Problem description: Exactly and without additions, transcribe the line that contains "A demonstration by" and every line after it in the data.

++++++++++

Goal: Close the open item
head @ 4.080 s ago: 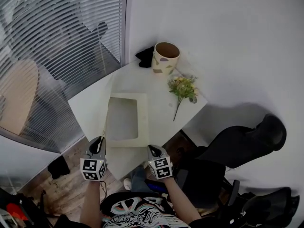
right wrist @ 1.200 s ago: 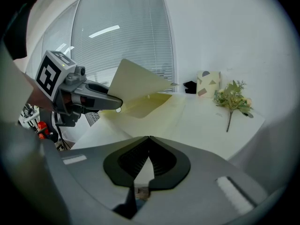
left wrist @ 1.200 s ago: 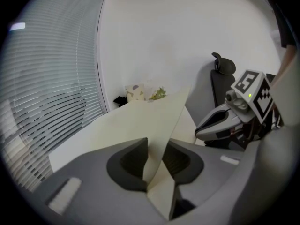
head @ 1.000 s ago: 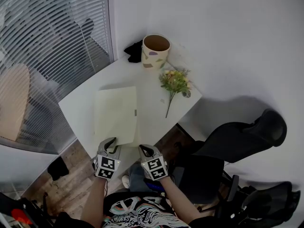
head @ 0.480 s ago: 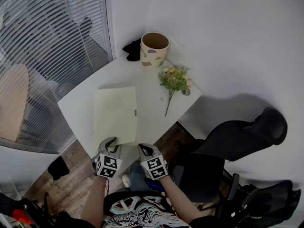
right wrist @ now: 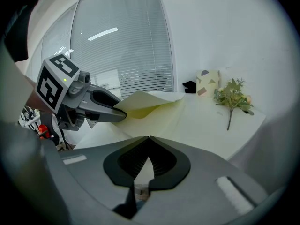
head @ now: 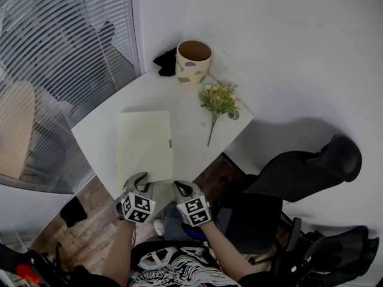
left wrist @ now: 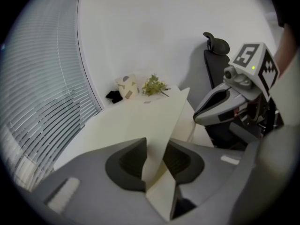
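Observation:
A flat cream folder [head: 145, 145] lies on the white table [head: 99, 130], its cover down in the head view. From the right gripper view [right wrist: 154, 104] the cover's near corner stands lifted off the sheet below. My left gripper [head: 139, 177] is at the folder's near edge. The cover's edge [left wrist: 164, 125] runs between its jaws [left wrist: 154, 161], which have just been opening, and the pads do not press on it. My right gripper [head: 179, 186] hangs just right of it at the table's front edge, jaws shut [right wrist: 148, 142] with nothing in them.
At the table's far end stand a beige patterned pot [head: 194, 61], a dark object [head: 166, 63] beside it and a bunch of flowers [head: 219, 100]. Window blinds [head: 60, 70] run along the left. A black office chair [head: 299, 181] stands at the right.
About four seconds ago the folder lay open; it is now covered. Over the last second the left gripper has rolled slightly at the folder's near edge. The right gripper has kept still.

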Available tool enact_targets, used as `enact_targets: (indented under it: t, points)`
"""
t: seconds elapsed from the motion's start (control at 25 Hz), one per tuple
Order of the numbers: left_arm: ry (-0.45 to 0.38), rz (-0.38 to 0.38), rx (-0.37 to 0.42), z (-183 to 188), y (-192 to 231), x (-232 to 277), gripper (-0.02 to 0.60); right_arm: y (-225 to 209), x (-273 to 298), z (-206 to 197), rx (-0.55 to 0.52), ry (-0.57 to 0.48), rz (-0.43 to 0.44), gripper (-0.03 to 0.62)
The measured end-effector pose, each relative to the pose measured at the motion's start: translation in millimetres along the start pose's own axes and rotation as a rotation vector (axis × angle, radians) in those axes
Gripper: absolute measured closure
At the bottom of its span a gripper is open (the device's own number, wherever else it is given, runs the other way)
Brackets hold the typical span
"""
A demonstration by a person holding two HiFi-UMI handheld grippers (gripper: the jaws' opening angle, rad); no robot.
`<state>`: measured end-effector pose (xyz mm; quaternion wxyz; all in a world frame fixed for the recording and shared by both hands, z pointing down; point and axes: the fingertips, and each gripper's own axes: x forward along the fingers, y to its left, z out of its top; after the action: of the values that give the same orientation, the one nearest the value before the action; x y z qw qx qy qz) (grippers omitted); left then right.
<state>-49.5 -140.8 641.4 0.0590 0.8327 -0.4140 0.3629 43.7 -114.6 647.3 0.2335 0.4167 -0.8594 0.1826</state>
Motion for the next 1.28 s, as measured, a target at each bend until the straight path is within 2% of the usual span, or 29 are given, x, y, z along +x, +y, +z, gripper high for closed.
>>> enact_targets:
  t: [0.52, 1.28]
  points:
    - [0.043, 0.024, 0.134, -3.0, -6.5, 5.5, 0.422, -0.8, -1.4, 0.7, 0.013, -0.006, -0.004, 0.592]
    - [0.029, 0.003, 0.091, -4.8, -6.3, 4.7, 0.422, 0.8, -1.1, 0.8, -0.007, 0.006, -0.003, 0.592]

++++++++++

Written reply:
A demonstration by a person holding two HiFi-UMI handheld grippers (gripper: the jaws' opening angle, rad); no robot.
`<state>`: measured end-effector pose (xyz mm; quaternion wxyz; all in a world frame fixed for the recording and shared by both hands, z pointing down; point and axes: the fingertips, and each gripper's own axes: x forward along the fingers, y to its left, z out of its top; after the action: of the values that give the same orientation, the one nearest the value before the action; x y z qw qx qy qz) (grippers omitted); left then right.
<state>-49.5 -140.8 641.4 0.0590 0.8327 -0.4140 0.3629 43.7 -114.6 647.3 0.2335 0.4167 -0.8594 0.1826</state>
Motion for the next 1.28 s, as measured, a target at each bend until the straight path is within 2% of the usual span, or 29 are given, x, y, z along +x, +y, +z, gripper high for closed.
>>> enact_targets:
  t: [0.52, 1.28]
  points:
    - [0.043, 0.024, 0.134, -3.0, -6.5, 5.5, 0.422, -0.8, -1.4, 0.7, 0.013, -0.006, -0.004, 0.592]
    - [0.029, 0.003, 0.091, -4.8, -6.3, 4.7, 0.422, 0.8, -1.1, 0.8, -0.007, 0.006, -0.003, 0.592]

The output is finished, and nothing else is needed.